▶ **What this task involves**:
Every line containing the word "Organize" is to be copied from the data below.

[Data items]
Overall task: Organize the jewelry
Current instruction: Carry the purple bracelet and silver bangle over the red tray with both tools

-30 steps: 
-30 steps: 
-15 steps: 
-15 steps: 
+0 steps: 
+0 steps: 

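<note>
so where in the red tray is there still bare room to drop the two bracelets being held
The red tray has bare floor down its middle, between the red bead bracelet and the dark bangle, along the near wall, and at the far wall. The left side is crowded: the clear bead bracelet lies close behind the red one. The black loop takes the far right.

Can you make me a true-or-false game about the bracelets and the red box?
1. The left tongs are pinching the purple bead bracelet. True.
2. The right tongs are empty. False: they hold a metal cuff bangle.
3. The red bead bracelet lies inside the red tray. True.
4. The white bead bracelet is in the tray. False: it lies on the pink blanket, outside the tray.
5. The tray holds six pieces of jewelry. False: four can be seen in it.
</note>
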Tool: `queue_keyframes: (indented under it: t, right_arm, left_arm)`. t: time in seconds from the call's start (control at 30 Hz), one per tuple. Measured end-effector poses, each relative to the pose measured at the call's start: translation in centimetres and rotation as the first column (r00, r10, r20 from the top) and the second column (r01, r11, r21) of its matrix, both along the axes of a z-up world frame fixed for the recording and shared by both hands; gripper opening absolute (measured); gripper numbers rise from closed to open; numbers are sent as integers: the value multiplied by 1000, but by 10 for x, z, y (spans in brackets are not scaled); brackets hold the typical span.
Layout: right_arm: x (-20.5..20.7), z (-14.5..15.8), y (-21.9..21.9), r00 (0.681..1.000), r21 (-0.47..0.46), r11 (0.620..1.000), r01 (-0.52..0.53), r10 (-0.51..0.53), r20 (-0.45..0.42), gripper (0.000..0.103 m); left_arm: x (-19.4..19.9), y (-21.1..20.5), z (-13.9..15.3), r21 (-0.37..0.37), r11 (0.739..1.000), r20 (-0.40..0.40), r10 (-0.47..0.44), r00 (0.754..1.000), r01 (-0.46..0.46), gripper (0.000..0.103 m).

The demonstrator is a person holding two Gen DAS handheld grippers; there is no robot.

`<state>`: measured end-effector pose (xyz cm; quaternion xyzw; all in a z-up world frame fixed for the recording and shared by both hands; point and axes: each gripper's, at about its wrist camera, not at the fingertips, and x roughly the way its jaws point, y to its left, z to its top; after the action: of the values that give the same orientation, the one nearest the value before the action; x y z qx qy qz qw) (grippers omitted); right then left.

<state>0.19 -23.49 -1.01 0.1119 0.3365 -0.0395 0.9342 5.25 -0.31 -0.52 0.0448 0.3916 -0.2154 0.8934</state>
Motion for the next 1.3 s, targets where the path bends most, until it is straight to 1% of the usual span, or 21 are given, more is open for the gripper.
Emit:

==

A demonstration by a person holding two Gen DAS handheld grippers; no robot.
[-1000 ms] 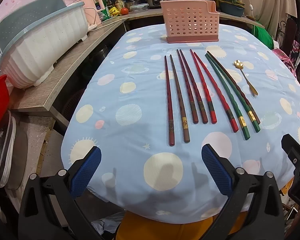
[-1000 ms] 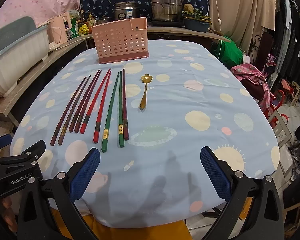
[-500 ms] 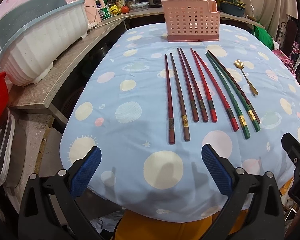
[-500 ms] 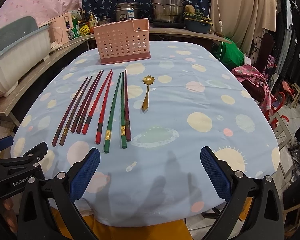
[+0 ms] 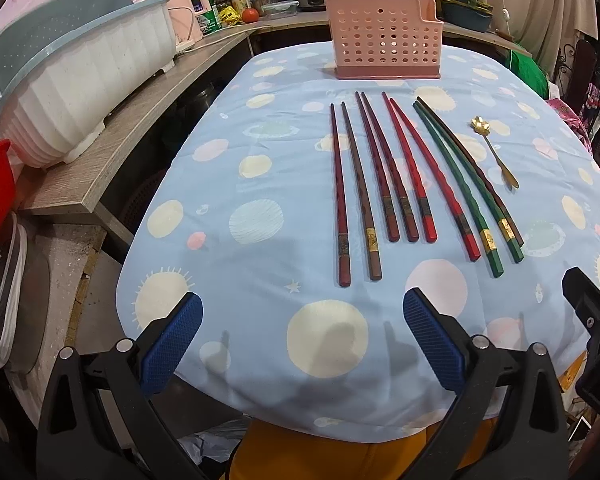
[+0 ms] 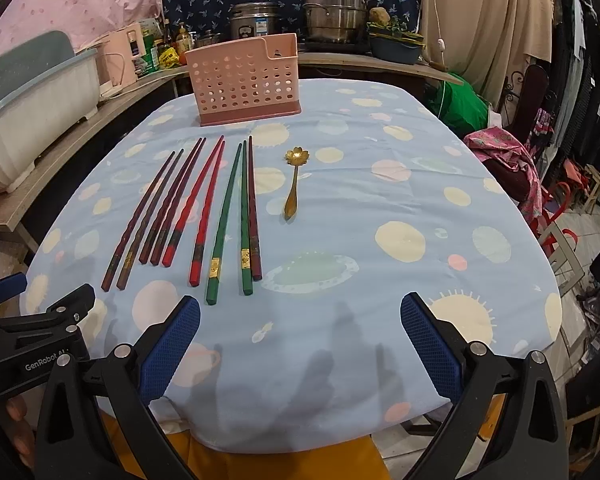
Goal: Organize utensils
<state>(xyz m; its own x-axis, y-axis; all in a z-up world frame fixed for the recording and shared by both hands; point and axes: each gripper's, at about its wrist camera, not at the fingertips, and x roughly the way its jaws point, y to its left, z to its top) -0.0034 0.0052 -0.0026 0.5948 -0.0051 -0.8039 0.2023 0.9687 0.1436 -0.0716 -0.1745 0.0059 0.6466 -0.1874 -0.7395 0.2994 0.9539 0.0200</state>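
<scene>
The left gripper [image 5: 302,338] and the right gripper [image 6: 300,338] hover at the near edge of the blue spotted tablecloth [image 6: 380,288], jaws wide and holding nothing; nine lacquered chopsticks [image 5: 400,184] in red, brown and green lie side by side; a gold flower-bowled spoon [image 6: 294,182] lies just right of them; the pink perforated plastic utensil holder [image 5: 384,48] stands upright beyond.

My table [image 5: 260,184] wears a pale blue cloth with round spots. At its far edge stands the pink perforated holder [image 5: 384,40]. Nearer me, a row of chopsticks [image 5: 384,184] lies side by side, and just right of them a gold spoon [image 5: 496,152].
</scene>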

▶ **Answer to the problem**:
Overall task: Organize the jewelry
Goal: Organize utensils

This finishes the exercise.